A Ukrainian woman who spent the afternoons chatting to the hospital’s hairdresser in the belly of the building, said the reason of her stay was that her husband had beaten her and she was deemed safer away from him. I resonated with her view that she was safest in hospital, but disagreed with the hospital’s predominately drug-based treatment that entailed little help to tackle her abusive relationship. The worse part was, hers was not at an isolated case. Although some women had pre-existing illnesses that were exacerbated by unhealthy living situations, for about half of them, their only problem was that being in one way or another dependent on their husbands.
A middle-aged patient rightly pointed out she had been unjustly punished twice – once by domestic abuse and then by having her freedom taken away in hospital. Another told me her husband had lured her to the hospital on false pretenses. Once there, he pressured her into signing him over all rights.

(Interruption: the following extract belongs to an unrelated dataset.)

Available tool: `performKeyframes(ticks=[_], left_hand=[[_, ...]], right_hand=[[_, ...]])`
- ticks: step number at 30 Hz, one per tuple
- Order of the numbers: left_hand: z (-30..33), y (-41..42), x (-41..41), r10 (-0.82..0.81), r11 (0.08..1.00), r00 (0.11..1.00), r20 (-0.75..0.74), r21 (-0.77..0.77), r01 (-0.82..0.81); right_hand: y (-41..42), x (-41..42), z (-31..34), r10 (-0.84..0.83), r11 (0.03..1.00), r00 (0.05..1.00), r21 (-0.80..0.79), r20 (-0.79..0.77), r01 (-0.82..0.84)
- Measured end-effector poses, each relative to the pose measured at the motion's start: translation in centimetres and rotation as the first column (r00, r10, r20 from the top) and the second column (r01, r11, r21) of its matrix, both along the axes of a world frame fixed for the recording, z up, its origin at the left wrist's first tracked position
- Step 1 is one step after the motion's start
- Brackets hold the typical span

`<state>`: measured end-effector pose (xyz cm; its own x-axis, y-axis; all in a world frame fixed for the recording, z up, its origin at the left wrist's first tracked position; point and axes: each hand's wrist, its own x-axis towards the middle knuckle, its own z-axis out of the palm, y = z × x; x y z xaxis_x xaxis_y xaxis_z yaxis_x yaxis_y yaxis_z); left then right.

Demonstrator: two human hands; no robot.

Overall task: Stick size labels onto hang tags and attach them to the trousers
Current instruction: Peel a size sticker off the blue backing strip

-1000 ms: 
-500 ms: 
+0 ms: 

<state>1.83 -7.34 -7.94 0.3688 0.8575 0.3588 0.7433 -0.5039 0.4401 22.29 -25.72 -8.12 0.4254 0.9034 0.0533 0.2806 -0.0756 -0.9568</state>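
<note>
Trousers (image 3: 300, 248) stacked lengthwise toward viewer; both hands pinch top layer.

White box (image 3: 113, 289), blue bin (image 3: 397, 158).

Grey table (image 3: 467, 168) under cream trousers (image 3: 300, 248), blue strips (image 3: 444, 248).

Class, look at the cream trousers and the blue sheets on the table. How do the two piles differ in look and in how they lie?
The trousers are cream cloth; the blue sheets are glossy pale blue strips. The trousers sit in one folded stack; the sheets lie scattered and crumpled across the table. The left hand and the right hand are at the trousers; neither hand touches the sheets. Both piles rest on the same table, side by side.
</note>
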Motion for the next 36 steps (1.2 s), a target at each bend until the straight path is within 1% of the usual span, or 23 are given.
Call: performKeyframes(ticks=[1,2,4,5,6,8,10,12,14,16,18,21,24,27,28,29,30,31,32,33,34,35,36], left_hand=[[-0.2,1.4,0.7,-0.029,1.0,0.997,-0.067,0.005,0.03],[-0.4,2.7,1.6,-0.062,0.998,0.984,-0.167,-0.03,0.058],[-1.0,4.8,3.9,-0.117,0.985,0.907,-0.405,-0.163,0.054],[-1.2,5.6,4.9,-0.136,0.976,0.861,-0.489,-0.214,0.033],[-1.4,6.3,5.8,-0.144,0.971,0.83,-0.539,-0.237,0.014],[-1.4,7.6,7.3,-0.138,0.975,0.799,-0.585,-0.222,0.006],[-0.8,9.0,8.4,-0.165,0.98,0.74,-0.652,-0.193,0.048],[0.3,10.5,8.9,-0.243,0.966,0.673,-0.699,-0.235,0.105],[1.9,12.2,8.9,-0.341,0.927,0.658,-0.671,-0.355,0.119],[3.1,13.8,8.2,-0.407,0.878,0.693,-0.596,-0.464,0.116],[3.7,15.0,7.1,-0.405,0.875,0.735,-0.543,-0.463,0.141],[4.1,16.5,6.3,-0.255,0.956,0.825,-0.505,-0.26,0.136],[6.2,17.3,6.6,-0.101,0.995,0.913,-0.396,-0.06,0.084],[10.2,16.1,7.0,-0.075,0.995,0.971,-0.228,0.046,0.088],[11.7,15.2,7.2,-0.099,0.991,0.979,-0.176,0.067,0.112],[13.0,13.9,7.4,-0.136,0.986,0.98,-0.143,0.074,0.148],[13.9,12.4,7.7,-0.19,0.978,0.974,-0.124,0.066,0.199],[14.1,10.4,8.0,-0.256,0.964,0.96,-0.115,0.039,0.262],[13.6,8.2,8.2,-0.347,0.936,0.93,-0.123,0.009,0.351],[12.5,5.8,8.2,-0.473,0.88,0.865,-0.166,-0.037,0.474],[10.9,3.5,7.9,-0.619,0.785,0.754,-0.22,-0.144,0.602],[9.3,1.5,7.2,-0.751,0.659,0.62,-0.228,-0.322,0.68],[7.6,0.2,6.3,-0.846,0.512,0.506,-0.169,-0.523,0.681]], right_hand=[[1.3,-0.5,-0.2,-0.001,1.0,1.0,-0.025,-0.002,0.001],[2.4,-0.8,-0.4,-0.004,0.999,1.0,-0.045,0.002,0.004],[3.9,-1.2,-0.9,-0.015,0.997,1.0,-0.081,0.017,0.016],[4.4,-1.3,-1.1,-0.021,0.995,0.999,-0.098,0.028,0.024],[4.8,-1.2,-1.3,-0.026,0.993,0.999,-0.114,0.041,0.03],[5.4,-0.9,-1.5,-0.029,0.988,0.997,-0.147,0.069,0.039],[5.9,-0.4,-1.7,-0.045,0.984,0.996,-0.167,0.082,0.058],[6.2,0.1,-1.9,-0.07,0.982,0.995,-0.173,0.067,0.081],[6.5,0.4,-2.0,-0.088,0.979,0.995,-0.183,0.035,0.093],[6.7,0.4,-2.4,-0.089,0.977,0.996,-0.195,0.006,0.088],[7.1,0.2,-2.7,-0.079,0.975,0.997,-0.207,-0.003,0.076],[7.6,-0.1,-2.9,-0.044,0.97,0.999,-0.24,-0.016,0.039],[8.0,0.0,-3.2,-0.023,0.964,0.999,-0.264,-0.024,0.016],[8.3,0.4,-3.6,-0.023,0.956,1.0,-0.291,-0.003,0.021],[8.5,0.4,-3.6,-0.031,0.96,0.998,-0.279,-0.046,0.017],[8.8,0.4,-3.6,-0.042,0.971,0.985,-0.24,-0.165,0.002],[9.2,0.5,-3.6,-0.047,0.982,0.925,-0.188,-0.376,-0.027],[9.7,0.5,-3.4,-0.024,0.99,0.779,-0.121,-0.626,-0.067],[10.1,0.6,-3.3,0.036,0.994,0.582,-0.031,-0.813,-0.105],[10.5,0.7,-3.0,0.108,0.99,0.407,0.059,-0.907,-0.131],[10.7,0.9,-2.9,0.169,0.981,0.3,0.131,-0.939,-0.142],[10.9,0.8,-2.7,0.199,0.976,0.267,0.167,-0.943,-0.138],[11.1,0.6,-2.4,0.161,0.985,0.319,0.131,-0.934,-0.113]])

I admired these foreigners most because, despite being triply disadvantaged - due to their sex, residence status, and language barrier - they didn’t crack in the face of adversity, instead comforting others in need.
At the same time, I felt transported back to the 19th century, where women were degraded for their seemingly sensitive nature and victimized if they didn’t conform to unjust stereotypes of dutiful housewives. How was it possible that in this time and day and in one of the wealthiest nations on earth, misogynistic attitudes continued to oppress women?
As near as I could ascertain, the mental health professionals did not display the kind of unfair gender biases that could constitute clear and convincing proof to be enforced before court. Nonetheless, especially higher ranked individuals were culpable by association with oppressing husbands and guilty by omission, since they did little to improve the life of female patients.
Women worldwide live in a hyper vigilant state, as a result of lifelong objectification and stigmatization, making them more than twice as likely to suffer from depression or anxiety. And if a life of intimidation in modern-day patriarchal societies was not sufficiently distressing, sexism in healthcare can have fatal results.
A study conducted by the Yale School of Public Health suggests that young women hesitate seeking medical help when they have heart attacks, because based on past experiences; they feel doctors would not take their symptoms seriously and label them as hypochondriacs. Another study by the New England Journal of Medicine added that women under 55 are twice as likely to succumb to heart attacks than men, which could describe the nauseating link between improper diagnosis of women and early death. It goes without saying that in the 21st century, we should be past women having to conform to double standards, or fall victims of outdated attitudes of their doctors.
 J Aucott et al, Diagnostic challenges of early Lyme disease: Lessons from a community case series, BMC nfectious Diseases, 2009.